What you are asked to do: Set down the entries once more, exactly as given.

[Material for this task Boundary: Start]

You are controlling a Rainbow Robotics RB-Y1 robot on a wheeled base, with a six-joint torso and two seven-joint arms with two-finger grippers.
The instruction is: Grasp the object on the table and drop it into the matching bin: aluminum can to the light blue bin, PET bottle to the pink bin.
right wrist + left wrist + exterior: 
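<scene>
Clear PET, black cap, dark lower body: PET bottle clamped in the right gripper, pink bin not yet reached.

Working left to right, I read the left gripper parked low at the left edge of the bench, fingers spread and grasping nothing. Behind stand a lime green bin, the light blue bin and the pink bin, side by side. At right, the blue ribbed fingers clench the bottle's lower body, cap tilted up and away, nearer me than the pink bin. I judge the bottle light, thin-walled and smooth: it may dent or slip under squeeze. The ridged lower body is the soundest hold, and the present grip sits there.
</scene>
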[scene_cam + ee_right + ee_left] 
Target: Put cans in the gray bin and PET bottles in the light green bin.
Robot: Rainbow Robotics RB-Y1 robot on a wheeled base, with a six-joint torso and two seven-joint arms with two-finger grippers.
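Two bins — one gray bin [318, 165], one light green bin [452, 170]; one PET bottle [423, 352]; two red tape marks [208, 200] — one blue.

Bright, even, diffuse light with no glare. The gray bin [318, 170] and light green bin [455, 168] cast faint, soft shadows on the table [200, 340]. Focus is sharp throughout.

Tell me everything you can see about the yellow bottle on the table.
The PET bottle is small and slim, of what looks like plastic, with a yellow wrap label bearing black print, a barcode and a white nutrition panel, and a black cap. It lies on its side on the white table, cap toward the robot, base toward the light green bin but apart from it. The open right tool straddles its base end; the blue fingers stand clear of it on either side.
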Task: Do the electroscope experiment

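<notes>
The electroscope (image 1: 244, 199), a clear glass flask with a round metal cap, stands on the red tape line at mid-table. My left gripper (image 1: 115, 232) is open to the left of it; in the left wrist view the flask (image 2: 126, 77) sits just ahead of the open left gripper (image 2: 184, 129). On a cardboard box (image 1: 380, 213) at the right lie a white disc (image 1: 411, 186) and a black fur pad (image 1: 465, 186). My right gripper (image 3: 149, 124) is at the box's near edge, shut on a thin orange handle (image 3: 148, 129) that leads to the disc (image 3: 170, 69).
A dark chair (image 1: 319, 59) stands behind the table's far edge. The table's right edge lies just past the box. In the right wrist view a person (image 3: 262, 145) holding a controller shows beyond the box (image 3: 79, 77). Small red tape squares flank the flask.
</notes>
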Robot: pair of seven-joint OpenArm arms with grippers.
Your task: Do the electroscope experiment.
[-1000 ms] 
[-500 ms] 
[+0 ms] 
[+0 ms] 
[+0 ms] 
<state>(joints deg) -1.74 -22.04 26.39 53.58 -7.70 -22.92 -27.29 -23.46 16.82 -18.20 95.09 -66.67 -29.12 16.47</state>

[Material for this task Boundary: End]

Solution to this task:
You are controlling a Rainbow Robotics RB-Y1 robot on a wheeled base, with a six-joint torso and two seven-joint arms with two-finger grippers.
The instruction is: Grasp the object on the table and drop it into the matching bin: aluminum can to the light blue bin, PET bottle to the pink bin.
right wrist + left wrist + exterior: 
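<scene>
Clear PET, black cap, dark lower body: PET bottle clamped in the right gripper, pink bin not yet reached.

Working left to right, I read the left gripper parked low at the left edge of the bench, fingers spread and grasping nothing. Behind stand a lime green bin, the light blue bin and the pink bin, side by side. At right, the blue ribbed fingers clench the bottle's lower body, cap tilted up and away, nearer me than the pink bin. I judge the bottle light, thin-walled and smooth: it may dent or slip under squeeze. The ridged lower body is the soundest hold, and the present grip sits there.
</scene>
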[scene_cam + ee_right + ee_left] 
Target: Put cans in the gray bin and PET bottles in the light green bin.
Robot: Rainbow Robotics RB-Y1 robot on a wheeled base, with a six-joint torso and two seven-joint arms with two-finger grippers.
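Two bins — one gray bin [318, 165], one light green bin [452, 170]; one PET bottle [423, 352]; two red tape marks [208, 200] — one blue.

Bright, even, diffuse light with no glare. The gray bin [318, 170] and light green bin [455, 168] cast faint, soft shadows on the table [200, 340]. Focus is sharp throughout.

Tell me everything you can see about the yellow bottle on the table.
The PET bottle is small and slim, of what looks like plastic, with a yellow wrap label bearing black print, a barcode and a white nutrition panel, and a black cap. It lies on its side on the white table, cap toward the robot, base toward the light green bin but apart from it. The open right tool straddles its base end; the blue fingers stand clear of it on either side.
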Task: Do the electroscope experiment

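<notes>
The electroscope (image 1: 244, 199), a clear glass flask with a round metal cap, stands on the red tape line at mid-table. My left gripper (image 1: 115, 232) is open to the left of it; in the left wrist view the flask (image 2: 126, 77) sits just ahead of the open left gripper (image 2: 184, 129). On a cardboard box (image 1: 380, 213) at the right lie a white disc (image 1: 411, 186) and a black fur pad (image 1: 465, 186). My right gripper (image 3: 149, 124) is at the box's near edge, shut on a thin orange handle (image 3: 148, 129) that leads to the disc (image 3: 170, 69).
A dark chair (image 1: 319, 59) stands behind the table's far edge. The table's right edge lies just past the box. In the right wrist view a person (image 3: 262, 145) holding a controller shows beyond the box (image 3: 79, 77). Small red tape squares flank the flask.
</notes>
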Robot: pair of seven-joint OpenArm arms with grippers.
Your task: Do the electroscope experiment.
[-1000 ms] 
[-500 ms] 
[+0 ms] 
[+0 ms] 
[+0 ms] 
<state>(joints deg) -1.74 -22.04 26.39 53.58 -7.70 -22.92 -27.29 -23.46 16.82 -18.20 95.09 -66.67 -29.12 16.47</state>

Nothing more is required for this exercise.